> [WORK INSTRUCTION]: Only a slice of the listing below is wanted. Retype the lines from the one containing "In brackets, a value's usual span" through the one containing "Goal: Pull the", exactly, both ends included.

> [INFORMATION PROVIDED]:

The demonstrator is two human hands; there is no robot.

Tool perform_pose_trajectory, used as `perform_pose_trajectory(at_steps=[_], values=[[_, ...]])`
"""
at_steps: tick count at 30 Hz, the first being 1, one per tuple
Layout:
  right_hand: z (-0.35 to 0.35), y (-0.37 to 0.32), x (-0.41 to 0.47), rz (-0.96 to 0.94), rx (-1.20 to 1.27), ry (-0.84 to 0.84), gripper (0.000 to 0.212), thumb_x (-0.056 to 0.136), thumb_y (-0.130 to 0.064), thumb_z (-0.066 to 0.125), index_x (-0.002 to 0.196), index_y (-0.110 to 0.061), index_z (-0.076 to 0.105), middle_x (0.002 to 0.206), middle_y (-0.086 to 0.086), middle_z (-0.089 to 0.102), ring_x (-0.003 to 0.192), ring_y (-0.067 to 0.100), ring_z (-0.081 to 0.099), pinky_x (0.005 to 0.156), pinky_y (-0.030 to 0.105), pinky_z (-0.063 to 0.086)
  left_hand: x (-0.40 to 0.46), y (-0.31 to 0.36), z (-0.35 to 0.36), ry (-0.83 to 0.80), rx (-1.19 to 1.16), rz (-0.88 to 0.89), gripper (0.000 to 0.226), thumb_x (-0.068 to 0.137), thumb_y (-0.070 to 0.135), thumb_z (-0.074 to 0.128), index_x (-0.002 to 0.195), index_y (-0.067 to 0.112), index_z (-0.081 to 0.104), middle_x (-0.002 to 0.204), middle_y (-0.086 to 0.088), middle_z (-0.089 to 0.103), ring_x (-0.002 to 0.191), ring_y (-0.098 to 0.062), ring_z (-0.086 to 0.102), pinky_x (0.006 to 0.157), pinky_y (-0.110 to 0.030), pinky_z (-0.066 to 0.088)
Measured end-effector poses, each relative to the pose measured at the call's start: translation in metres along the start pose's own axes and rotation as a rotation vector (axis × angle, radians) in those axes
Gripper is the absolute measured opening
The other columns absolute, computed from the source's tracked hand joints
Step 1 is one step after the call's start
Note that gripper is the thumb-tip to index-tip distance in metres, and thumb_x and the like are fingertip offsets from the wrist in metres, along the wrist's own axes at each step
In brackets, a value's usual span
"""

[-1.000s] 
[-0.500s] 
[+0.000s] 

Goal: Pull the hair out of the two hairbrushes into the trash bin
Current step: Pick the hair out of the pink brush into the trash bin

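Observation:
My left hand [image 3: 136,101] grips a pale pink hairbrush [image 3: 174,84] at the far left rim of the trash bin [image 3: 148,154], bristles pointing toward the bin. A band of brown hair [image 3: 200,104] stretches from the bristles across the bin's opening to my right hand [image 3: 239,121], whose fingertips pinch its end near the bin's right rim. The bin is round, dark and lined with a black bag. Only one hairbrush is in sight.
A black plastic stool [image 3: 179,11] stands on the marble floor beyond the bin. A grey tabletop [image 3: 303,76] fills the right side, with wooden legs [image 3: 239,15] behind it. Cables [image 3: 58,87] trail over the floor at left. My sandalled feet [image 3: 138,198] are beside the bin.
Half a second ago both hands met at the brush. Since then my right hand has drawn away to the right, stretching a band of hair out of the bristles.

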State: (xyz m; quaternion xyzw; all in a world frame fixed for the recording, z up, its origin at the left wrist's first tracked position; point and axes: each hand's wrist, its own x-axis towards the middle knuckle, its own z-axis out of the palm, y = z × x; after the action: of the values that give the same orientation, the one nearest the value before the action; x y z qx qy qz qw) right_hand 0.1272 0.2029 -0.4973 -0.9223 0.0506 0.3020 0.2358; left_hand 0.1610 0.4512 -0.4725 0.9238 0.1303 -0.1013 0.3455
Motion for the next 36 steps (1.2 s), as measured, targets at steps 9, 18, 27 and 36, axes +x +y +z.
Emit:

> [YOUR RESPONSE]:
In brackets, a value's usual span
"""

[-1.000s] 
[-0.500s] 
[+0.000s] 

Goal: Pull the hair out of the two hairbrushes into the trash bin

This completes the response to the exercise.